Async version of run.

This can be useful if you are already running in an async context, such as in a web server or Jupyter notebook.

Please see run() for more details.

Source code in src/amltk/scheduling/scheduler.py
async def async_run(
    self,
    *,
    timeout: float | None = None,
    end_on_empty: bool = True,
    wait: bool = True,
    on_exception: Literal["raise", "end", "ignore"] = "raise",
    display: bool | list[RenderableType] = False,
) -> ExitState:
    """Async version of `run`.

    This can be useful if you are already running in an async context,
    such as in a web server or Jupyter notebook.

    Please see [`run()`][amltk.Scheduler.run] for more details.
    """
    if self.running():
        raise RuntimeError("Scheduler already seems to be running")

    logger.debug("Starting scheduler")

    # Make sure flags are set
    self._end_on_exception_flag.set(value=on_exception in ("raise", "end"))

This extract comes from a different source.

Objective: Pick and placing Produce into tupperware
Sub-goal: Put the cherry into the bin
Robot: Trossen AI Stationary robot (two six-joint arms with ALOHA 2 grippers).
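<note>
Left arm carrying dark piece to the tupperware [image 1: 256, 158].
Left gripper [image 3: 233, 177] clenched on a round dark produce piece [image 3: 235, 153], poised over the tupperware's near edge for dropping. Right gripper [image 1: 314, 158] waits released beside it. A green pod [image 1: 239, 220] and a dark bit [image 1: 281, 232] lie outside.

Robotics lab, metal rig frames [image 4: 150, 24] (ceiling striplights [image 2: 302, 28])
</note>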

    # If the user has requested to have a live display,
    # we will need to setup a `Live` instance to render to
    if display:
        from rich.live import Live

        if isinstance(display, list):
            self._extra_renderables = display

        self._live_output = Live(
            auto_refresh=False,
            get_renderable=self.__rich__,
        )

    loop = asyncio.get_running_loop()

    # Set the exception handler for asyncio
    previous_exception_handler = None
    if on_exception in ("raise", "end"):
        previous_exception_handler = loop.get_exception_handler()

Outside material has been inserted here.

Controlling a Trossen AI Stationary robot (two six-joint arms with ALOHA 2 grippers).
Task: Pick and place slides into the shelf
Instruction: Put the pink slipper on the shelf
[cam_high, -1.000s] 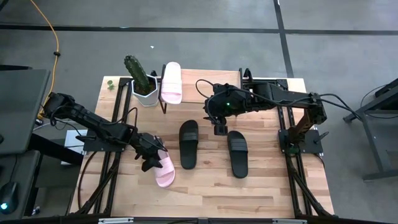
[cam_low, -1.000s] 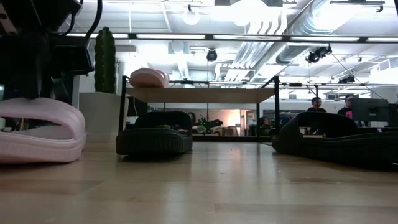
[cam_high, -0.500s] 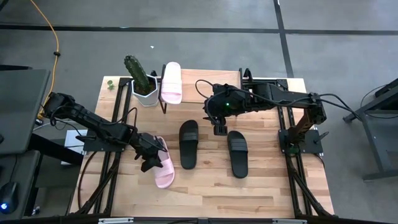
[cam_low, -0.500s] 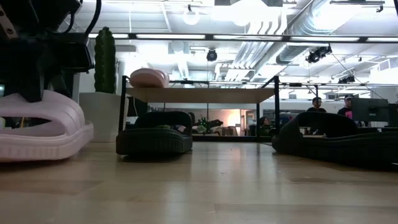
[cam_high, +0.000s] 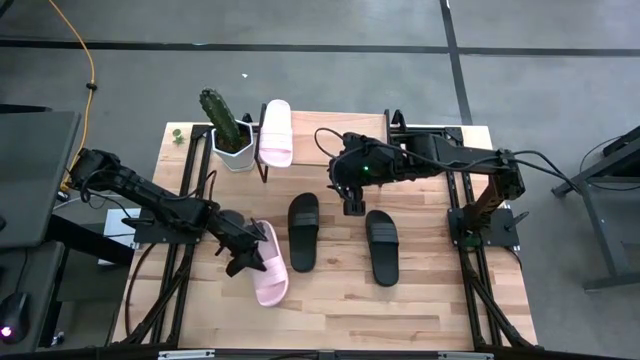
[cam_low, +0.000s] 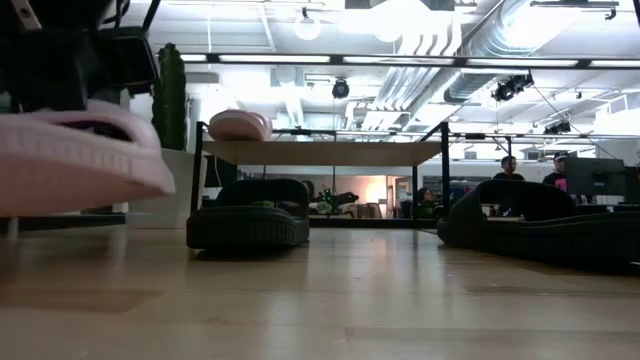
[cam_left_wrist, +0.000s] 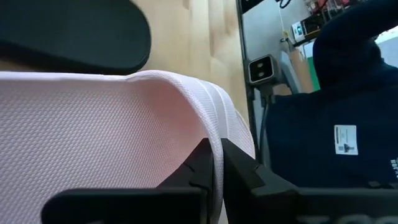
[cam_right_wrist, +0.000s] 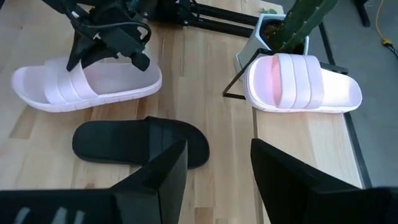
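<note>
From the high view we see the left hand (cam_high: 244, 254) at about eight o'clock on the worktop (cam_high: 420, 290), pinching the strap edge of a pale pink slide (cam_high: 268, 268), presumably so it can be carried up to the shelf (cam_high: 350, 126) at twelve o'clock, where the other pink slide (cam_high: 276, 132) already lies beside the potted cactus (cam_high: 226, 128). The two black slides (cam_high: 303, 231) wait mid-worktop, and the right hand (cam_high: 351, 208) hangs spread between them.

In the low view the pinched slide (cam_low: 75, 160) floats clear of the wood, its heel cut off by the frame.

The left wrist view confirms fingers (cam_left_wrist: 208, 168) pressed together on the strap rim; the sole is hidden.

The right wrist view shows spread fingers (cam_right_wrist: 165, 180) holding nothing and hiding part of a black slide.
</note>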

        def custom_exception_handler(
            loop: asyncio.AbstractEventLoop,
            context: dict[str, Any],
        ) -> None:
            exception = context.get("exception")
            message = context.get("message")

            # handle with previous handler
            if previous_exception_handler:
                previous_exception_handler(loop, context)
            else:
                loop.default_exception_handler(context)

            self.stop(stop_msg=message, exception=exception)

        loop.set_exception_handler(custom_exception_handler)

    # Run the actual scheduling loop
    result = await self._run_scheduler(
        timeout=timeout,
        end_on_empty=end_on_empty,
        wait=wait,
    )

    # Reset variables back to its default
    self._live_output = None
    self._extra_renderables = None
    self._end_on_exception_flag.reset()

    if previous_exception_handler is not None:
        loop.set_exception_handler(previous_exception_handler)

    # If we were meant to end on an exception and the result
    # we got back from the scheduler was an exception, raise it
    if isinstance(result, BaseException):
        if on_exception == "raise":
            raise result

        return ExitState(code=ExitState.Code.EXCEPTION, exception=result)

    return ExitState(code=result)

def stop(*args, stop_msg=None, exception=None, **kwargs) #

Stop the scheduler.

The scheduler will stop, finishing currently running tasks depending on the wait= parameter to Scheduler.run.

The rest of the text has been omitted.